Tableauでテキスト検索の速度を上げる(パフォーマンス検証)


はじめに

Tableauに大量データを取り込んだ際、フィルターの処理速度が落ちてしまうため、
下記3パターンのテキストボックス検索で、どの方法が最も早いかパフォーマンス検証を行う。

1.通常のテキストフィルター(フィルターモード:ワイルドカード一致)
2.CONTAINS関数を利用したフィルター
3.REGEXP_MATCH関数を利用したフィルター

環境・データ量

  • Tableauバージョン :Tableau 2018.1
  • サンプルデータ件数:15,000,000件

準備

パラメーターと関数の作成

1.テキストフィルター(ワイルドカード一致)
Tableauの通常フィルターのため設定不要。

2.CONTAINS関数を利用したフィルター
 2-1.CONTAINS関数に渡す条件入力用のパラメータを作成する。データ型は文字列。
 2-2.CONTAINS関数をフィルターとして使用するための計算フィールドを作成する。

IF [CONTAINSの条件入力用パラメーター名] != "" THEN
    CONTAINS([検索対象のディメンション名],[CONTAINSの条件入力用パラメーター名])
ELSE
    TRUE
END

3.REGEXP_MATCH関数を利用したフィルター
 3-1.REGEXP_MATCH関数に渡す条件入力用のパラメータを作成する。データ型は文字列。
 3-2.REGEXP_MATCH関数をフィルターとして使用するための計算フィールドを作成する。
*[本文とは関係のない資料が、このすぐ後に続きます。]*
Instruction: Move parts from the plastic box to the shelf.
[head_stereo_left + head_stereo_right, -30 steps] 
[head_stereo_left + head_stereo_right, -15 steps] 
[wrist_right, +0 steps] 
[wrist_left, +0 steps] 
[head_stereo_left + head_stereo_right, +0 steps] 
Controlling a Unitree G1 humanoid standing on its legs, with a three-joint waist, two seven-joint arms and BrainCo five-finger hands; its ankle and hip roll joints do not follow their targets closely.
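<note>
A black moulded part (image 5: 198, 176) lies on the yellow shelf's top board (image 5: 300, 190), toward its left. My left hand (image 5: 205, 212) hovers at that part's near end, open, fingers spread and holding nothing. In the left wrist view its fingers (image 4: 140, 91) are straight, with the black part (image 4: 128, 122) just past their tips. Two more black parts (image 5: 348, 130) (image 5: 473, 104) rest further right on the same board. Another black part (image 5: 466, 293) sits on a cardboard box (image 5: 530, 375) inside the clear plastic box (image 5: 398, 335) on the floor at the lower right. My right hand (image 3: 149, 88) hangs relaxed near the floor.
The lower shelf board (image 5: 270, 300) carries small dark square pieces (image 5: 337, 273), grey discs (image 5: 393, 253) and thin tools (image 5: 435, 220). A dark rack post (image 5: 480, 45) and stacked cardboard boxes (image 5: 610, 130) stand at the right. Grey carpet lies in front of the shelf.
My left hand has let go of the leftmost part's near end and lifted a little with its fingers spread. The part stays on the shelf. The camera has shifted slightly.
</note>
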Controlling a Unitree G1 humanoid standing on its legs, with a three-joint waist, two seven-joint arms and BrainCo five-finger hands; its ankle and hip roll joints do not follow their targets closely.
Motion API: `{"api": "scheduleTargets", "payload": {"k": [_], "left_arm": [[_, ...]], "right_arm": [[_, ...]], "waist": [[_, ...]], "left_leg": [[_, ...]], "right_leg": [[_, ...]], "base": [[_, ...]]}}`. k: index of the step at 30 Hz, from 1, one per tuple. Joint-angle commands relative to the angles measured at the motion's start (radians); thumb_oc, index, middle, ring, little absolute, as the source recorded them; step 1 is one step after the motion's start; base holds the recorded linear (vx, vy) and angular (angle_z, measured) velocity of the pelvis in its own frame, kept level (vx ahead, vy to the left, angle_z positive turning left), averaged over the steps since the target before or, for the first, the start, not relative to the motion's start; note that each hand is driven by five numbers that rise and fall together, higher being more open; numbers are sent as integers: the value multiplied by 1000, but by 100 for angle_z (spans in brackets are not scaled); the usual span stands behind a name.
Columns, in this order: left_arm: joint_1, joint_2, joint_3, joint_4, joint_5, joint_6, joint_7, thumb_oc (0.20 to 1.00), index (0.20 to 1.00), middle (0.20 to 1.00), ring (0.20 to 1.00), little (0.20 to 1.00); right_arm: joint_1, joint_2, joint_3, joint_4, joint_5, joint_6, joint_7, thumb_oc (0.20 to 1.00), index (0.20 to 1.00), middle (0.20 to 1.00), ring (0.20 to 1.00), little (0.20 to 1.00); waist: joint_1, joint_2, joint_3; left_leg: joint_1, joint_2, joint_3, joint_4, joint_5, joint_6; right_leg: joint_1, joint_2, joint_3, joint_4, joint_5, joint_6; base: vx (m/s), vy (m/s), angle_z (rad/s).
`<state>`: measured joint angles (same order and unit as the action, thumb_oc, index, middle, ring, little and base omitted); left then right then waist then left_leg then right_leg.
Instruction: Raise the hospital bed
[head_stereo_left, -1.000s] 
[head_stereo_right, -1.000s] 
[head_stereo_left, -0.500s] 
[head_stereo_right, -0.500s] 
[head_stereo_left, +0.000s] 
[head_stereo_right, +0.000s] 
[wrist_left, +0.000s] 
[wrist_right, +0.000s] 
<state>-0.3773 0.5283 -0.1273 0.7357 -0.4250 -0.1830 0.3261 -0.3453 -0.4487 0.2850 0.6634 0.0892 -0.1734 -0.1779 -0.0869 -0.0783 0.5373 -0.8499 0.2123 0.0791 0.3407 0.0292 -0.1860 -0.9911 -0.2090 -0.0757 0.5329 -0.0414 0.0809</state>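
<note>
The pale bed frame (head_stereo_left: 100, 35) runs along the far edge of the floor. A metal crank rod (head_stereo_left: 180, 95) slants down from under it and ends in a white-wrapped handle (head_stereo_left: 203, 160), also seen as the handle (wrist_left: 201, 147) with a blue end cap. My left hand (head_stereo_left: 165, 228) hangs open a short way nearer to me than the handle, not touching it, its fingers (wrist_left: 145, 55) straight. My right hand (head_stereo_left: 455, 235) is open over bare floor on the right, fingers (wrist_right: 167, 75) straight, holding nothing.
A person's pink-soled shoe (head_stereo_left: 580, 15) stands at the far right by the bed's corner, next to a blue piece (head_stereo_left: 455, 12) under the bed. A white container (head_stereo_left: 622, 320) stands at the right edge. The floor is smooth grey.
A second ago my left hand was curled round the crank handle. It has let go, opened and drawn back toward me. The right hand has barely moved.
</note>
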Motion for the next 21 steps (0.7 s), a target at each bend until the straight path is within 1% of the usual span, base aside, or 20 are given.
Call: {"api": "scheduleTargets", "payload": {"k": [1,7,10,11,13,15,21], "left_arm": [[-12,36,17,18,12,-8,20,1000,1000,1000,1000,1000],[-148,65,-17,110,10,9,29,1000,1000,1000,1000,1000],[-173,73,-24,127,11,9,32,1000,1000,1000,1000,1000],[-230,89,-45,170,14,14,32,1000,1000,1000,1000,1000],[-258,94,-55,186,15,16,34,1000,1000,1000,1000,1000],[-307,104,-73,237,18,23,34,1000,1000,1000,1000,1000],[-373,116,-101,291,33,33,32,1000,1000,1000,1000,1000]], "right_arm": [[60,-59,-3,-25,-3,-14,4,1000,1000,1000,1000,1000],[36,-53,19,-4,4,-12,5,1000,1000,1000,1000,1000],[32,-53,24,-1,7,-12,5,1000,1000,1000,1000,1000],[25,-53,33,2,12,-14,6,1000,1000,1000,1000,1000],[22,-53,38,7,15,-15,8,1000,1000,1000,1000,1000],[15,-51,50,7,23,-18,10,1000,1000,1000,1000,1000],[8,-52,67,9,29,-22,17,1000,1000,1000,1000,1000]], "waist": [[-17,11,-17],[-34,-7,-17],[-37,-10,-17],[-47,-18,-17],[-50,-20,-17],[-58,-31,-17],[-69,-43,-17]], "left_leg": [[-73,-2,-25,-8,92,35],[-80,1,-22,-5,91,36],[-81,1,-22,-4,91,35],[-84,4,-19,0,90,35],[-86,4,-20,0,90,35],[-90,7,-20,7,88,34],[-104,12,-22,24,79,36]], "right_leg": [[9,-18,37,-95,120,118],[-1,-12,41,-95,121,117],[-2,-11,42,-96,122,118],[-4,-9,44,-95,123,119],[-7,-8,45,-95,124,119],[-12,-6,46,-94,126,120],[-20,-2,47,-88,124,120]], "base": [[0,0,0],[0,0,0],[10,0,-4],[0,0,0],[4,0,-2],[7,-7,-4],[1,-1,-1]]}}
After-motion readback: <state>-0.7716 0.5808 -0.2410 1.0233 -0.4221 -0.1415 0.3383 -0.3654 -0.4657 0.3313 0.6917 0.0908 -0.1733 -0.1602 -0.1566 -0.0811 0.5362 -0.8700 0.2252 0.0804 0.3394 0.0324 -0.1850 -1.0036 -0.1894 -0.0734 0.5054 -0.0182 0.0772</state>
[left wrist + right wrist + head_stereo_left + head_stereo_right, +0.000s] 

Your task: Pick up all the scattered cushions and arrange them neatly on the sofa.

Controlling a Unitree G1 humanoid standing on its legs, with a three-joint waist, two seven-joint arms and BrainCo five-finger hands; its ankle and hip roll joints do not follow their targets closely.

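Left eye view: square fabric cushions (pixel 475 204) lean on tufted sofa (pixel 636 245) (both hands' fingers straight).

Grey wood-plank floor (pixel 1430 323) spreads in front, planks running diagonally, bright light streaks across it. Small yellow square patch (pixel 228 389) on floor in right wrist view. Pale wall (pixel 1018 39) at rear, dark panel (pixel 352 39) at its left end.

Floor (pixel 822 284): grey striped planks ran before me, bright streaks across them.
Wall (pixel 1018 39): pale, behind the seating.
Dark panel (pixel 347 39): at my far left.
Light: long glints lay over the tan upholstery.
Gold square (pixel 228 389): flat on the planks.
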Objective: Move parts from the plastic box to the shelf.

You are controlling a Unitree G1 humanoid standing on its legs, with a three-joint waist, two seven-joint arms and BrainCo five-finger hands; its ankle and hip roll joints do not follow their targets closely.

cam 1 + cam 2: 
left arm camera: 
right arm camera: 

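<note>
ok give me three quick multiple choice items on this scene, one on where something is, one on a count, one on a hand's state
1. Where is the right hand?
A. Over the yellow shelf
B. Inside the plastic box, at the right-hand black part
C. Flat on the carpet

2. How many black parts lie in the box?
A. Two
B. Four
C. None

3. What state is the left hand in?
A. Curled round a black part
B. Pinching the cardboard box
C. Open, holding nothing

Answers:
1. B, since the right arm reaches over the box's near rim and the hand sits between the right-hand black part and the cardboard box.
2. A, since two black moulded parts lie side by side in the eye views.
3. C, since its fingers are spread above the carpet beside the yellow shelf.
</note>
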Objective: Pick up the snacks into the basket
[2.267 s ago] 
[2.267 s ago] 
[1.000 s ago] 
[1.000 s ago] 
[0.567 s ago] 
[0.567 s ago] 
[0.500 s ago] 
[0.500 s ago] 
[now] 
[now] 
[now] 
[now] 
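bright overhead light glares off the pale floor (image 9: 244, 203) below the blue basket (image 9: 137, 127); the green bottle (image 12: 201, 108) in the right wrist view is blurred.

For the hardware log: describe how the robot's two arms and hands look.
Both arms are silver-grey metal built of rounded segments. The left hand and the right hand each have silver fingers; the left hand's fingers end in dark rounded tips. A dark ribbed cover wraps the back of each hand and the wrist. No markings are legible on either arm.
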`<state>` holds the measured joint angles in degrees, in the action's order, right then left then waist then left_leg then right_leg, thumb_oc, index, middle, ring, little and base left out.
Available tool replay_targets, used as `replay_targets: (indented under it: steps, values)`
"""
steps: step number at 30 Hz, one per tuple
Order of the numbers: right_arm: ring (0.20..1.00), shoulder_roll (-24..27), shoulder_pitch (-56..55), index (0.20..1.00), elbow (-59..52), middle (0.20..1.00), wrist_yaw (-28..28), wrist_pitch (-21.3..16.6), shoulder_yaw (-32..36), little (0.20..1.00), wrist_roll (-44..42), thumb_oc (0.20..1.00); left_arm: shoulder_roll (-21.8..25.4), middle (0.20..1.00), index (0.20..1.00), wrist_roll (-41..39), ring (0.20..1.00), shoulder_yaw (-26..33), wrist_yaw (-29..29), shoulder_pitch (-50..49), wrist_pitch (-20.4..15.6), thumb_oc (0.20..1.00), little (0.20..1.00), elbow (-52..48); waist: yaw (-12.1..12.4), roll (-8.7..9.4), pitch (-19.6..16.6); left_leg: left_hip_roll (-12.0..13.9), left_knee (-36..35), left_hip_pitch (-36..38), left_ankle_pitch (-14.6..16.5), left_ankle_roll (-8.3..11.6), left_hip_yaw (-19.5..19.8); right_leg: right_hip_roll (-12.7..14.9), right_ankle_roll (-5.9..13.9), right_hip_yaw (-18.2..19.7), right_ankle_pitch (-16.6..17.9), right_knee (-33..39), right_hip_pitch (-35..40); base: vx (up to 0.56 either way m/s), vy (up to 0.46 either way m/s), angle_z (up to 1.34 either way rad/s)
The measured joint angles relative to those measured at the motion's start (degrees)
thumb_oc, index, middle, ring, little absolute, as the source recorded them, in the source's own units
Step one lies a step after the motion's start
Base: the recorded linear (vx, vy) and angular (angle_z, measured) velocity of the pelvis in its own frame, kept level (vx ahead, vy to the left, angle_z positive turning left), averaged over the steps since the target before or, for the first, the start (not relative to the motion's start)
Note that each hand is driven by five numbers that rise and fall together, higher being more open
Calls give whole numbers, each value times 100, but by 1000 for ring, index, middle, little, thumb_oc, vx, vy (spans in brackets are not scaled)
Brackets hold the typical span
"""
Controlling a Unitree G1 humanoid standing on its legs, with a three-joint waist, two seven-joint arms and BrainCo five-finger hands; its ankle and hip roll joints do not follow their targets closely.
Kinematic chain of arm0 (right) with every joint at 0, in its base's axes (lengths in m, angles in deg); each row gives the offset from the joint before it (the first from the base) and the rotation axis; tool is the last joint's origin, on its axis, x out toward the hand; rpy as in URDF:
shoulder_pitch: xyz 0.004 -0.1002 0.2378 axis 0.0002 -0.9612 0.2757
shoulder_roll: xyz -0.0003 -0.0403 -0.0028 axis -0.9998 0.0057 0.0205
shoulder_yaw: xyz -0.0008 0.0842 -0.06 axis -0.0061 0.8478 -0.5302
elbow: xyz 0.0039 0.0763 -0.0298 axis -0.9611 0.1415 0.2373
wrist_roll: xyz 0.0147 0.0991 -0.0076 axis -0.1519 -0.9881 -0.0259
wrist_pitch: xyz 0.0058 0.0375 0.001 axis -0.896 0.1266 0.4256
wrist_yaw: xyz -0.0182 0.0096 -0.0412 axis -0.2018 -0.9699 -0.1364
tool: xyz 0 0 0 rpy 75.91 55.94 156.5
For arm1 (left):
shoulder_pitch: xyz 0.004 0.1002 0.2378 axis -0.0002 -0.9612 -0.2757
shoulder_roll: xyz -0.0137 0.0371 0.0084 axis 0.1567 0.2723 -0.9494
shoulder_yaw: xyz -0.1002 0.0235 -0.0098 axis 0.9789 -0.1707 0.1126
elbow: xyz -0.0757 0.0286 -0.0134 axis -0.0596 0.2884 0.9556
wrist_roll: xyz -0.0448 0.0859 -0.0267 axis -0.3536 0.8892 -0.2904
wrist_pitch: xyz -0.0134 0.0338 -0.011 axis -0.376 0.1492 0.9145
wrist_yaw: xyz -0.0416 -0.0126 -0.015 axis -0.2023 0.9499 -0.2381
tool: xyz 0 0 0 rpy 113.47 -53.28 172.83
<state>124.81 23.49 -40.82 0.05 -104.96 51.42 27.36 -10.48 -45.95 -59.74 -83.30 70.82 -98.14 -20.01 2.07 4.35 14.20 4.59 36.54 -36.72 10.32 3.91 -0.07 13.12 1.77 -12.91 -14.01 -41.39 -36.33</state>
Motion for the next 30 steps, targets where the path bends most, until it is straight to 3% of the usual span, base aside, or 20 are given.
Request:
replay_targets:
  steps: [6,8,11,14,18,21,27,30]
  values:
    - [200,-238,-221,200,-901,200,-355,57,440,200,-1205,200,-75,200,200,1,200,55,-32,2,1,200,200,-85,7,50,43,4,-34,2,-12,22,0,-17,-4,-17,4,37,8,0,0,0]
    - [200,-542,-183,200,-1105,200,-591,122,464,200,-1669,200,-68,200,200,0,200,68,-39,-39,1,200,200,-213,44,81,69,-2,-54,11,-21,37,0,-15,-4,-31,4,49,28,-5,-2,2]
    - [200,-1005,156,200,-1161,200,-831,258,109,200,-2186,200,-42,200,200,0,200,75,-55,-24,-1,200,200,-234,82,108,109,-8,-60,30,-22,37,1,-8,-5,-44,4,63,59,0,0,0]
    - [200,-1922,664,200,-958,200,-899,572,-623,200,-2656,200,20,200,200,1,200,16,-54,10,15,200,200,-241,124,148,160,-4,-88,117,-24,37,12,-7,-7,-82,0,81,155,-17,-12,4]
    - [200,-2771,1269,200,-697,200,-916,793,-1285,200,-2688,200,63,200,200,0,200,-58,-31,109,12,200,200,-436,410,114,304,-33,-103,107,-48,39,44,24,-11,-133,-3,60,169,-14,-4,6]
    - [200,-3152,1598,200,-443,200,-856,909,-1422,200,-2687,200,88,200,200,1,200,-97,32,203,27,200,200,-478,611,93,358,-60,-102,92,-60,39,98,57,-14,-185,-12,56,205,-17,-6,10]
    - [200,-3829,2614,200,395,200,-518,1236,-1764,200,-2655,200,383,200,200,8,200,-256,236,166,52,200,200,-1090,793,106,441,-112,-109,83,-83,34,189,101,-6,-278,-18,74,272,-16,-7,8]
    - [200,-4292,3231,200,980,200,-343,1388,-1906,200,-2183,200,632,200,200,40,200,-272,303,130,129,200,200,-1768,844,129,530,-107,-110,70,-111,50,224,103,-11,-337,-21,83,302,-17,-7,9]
※正規表現を利用するための関数であるため、用途は広いが利用者によっては予期せぬ
 結果が表示されることがある。

IF [REGEXP_MATCHの条件入力用パラメーター名] != "" THEN
    REGEXP_MATCH([検索対象のディメンション名],[REGEXP_MATCHの条件入力用パラメーター名])
ELSE
    TRUE
END

※上記式はパラメーターに条件が指定されない際に全データを表示をするよう、
 条件指定時及び指定されない場合のどちらも真が返るよう定義している。

ワークシートに上記で作成した計算フィールドを設定する

1.テキストフィルター(ワイルドカード一致)
関数不要のため検索対象のディメンションをワークシートのフィルターに入れておく。

2.CONTAINS関数を利用したフィルター
上記のCONTAINS関数を使用した計算フィールドをワークシートのフィルターに設定する。
フィルター条件は「真」を指定。

3.REGEXP_MATCH関数を利用したフィルター
上記のREGEXP_MATCH関数を使用した計算フィールドをワークシートのフィルターに設定する。
フィルター条件は「真」を指定する。

※NULLを指定する理由は上述した通り、パラメーターに条件を指定しない際、
 全データが表示されるようにするため。

パフォーマンス検証

参考:ワークブック パフォーマンスの記録と分析

1.テキストフィルター(ワイルドカード一致)
ExecutingQuery:0.44
設定が楽。リスト、ドロップダウンなど検索パターンが多いなど利点が大きい。

2.CONTAINS関数を利用したフィルター
ExecutingQuery:0.16
若干の手間がかかる。テキストボックスの検索だけなら通常のフィルターより早い。

3.REGEXP_MATCH関数を利用したフィルター
ExecutingQuery:0.28
若干の手間がかかる。テキストボックスの検索だけなら通常のフィルターより早い。
利用者が正規表現を使えるなら用途の広い条件指定が可能。

データ量が多ければ多いほど違いが出てくると思いますので、用途に応じて使い分けることで、
パフォーマンスに違いが出てくると思います。

おわりに

データ量が多い際にパフォーマンスが落ちてしまうのは当然のことなので、
どんなデータを可視化し、利用者に何を伝えたいのかをきちんと設計することで、

・不要なデータは取り込まない
・ダッシュボードに不要なワークシートを表示しない
・ワークシート上の表示件数を制限する など

目的にあった見せ方を意識した設計を行いたいですね。